EXERCISE PROMPT:
Word for word, please restate the lines from the beginning of the data through the line in which "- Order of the" appears.

COLLECTED DATA:
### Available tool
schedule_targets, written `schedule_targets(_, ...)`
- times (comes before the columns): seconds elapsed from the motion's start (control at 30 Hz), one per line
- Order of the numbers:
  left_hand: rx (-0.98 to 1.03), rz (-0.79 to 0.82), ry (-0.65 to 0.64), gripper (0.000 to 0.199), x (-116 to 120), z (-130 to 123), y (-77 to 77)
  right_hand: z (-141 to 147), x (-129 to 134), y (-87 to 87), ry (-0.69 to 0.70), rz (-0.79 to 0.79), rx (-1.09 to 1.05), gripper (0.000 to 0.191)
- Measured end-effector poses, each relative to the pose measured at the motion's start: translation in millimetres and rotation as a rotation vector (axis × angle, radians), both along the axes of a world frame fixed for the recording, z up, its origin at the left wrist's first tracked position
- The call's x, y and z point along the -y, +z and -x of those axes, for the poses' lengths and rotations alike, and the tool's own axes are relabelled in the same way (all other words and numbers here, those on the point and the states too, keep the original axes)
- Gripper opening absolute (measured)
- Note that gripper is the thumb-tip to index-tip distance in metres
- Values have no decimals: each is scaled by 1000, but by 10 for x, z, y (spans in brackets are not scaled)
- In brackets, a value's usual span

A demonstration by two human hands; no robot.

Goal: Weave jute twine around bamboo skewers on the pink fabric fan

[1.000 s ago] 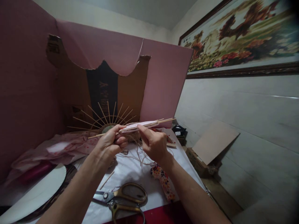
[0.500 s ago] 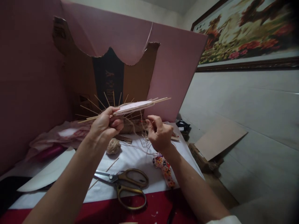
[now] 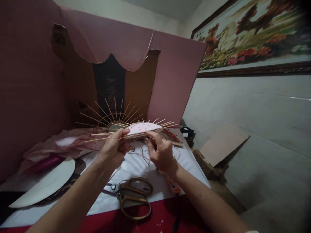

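Note:
My left hand (image 3: 114,145) is closed on the left edge of a disc (image 3: 143,128) covered in pale spotted fabric, with thin wooden sticks fanning out from it and twine along its rim. The disc is tilted, seen nearly edge-on. At its near edge my right hand (image 3: 161,152) is closed, thumb and forefinger pinched on twine at the rim; the pinched strand itself is mostly hidden. Loose twine (image 3: 143,155) trails on the white cloth below. Large scissors (image 3: 132,195) with bronze-coloured handles lie nearer me. A thin stick (image 3: 115,173) rests beside the blades.
Behind the disc, another fan of sticks (image 3: 115,105) stands before a cut cardboard piece (image 3: 138,84) and pink panels (image 3: 175,77). Left are crumpled pink fabric (image 3: 70,139) and a white half-round piece (image 3: 48,184). A flower-patterned item (image 3: 173,187) lies under my right forearm.
The disc has come lower and tipped so its spotted top shows more. My right hand has moved up against its near edge. The twine ball is now hidden behind my left hand and forearm.

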State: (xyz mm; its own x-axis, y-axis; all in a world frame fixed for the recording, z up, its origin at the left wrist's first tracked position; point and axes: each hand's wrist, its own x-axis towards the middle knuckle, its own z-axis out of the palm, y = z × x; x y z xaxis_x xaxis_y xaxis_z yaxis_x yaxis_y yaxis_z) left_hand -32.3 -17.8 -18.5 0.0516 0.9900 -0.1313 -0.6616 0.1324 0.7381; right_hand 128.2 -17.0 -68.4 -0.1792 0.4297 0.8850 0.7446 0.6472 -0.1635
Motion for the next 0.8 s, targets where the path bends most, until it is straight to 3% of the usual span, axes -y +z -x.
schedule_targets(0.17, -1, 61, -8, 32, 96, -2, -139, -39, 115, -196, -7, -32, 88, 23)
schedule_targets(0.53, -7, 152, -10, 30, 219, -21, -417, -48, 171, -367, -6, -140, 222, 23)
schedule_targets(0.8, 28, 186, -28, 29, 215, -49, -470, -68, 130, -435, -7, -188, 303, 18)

WRITTEN RESPONSE:
### Available tool
schedule_targets, written `schedule_targets(_, ...)`
- times (comes before the columns): seconds elapsed from the motion's start (control at 30 Hz), one per line
- Order of the numbers:

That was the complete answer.